**Problem to solve:**
Your task is to copy each line of the material below that includes "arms".

________________

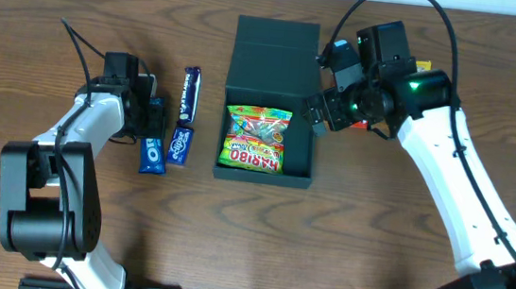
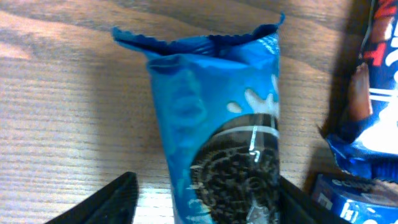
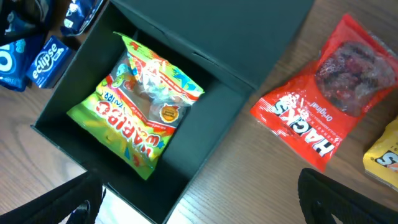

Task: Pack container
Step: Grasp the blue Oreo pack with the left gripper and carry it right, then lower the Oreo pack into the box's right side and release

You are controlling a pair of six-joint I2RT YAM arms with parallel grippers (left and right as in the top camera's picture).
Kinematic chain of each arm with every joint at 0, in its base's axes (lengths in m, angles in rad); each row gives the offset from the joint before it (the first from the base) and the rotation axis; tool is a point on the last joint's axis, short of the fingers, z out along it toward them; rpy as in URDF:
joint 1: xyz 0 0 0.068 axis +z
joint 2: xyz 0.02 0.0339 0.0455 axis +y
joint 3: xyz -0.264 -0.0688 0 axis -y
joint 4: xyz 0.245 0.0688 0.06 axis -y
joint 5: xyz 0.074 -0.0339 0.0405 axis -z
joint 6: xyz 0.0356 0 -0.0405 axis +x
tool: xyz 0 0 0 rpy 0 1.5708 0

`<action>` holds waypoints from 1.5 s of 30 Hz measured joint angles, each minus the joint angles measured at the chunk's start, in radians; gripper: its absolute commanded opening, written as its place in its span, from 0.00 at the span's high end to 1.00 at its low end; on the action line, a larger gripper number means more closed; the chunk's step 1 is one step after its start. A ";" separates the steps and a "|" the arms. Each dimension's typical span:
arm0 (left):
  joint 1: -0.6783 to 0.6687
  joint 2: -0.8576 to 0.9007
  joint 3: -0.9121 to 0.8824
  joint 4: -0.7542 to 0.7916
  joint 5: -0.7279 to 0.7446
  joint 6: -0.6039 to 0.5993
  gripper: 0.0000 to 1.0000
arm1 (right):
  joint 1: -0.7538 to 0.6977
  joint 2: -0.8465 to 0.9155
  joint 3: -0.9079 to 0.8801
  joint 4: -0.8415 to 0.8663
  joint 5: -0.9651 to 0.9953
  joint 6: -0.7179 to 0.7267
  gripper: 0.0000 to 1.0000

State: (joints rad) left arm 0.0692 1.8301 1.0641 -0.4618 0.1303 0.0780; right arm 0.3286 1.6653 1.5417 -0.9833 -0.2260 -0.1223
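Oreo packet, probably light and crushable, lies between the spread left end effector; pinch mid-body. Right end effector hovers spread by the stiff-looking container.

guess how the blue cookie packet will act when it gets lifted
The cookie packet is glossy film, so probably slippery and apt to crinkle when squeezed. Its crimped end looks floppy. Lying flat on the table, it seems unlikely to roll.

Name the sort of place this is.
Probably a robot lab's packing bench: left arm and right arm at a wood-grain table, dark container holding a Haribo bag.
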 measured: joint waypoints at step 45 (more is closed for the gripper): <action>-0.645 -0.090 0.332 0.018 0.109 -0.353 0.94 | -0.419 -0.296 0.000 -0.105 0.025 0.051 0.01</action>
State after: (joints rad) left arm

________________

**Your solution:**
You are controlling a pair of six-joint I2RT YAM arms with parallel grippers (left and right as in the top camera's picture).
`<action>` holds waypoints from 1.5 s of 30 Hz measured joint angles, each minus the joint angles measured at the chunk's start, in radians; gripper: its absolute commanded opening, written as its place in its span, from 0.00 at the span's high end to 1.00 at its low end; on the action line, a larger gripper number means more closed; the chunk's step 1 is one step after its start. A ";" separates the steps and a "|" the arms. Each dimension's typical span:

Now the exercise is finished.